#### EXERCISE BRIEF
When you write out the material, keep every line exactly as it is.
"""
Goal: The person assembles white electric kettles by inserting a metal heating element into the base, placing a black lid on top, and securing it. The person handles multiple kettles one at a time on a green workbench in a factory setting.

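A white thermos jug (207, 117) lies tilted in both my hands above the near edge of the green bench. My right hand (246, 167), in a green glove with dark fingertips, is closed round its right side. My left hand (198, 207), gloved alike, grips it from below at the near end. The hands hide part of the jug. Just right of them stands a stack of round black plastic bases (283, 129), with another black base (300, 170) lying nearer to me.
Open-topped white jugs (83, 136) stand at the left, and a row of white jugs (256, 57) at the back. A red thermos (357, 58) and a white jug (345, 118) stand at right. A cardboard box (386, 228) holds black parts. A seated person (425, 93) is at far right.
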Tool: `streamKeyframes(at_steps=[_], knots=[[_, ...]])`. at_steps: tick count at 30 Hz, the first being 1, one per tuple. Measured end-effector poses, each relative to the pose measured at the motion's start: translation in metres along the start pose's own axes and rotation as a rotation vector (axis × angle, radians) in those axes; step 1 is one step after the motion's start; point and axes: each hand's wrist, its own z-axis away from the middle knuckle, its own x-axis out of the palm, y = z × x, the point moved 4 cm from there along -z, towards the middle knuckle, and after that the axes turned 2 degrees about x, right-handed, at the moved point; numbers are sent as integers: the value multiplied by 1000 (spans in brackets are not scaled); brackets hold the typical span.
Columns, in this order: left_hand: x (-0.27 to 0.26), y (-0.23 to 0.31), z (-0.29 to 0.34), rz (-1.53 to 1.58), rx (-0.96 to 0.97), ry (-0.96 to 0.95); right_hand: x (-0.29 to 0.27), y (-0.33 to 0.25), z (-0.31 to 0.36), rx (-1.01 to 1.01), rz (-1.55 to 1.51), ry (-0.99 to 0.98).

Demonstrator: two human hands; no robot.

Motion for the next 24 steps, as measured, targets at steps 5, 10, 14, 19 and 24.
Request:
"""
#### REPLY TO THE TASK
Goal: The person assembles white electric kettles by inserting a metal heating element into the base, placing a black lid on top, and securing it. The person handles multiple kettles one at a time on a green workbench in a factory setting.

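A white thermos jug (207, 117) lies tilted in both my hands above the near edge of the green bench. My right hand (246, 167), in a green glove with dark fingertips, is closed round its right side. My left hand (198, 207), gloved alike, grips it from below at the near end. The hands hide part of the jug. Just right of them stands a stack of round black plastic bases (283, 129), with another black base (300, 170) lying nearer to me.
Open-topped white jugs (83, 136) stand at the left, and a row of white jugs (256, 57) at the back. A red thermos (357, 58) and a white jug (345, 118) stand at right. A cardboard box (386, 228) holds black parts. A seated person (425, 93) is at far right.
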Tool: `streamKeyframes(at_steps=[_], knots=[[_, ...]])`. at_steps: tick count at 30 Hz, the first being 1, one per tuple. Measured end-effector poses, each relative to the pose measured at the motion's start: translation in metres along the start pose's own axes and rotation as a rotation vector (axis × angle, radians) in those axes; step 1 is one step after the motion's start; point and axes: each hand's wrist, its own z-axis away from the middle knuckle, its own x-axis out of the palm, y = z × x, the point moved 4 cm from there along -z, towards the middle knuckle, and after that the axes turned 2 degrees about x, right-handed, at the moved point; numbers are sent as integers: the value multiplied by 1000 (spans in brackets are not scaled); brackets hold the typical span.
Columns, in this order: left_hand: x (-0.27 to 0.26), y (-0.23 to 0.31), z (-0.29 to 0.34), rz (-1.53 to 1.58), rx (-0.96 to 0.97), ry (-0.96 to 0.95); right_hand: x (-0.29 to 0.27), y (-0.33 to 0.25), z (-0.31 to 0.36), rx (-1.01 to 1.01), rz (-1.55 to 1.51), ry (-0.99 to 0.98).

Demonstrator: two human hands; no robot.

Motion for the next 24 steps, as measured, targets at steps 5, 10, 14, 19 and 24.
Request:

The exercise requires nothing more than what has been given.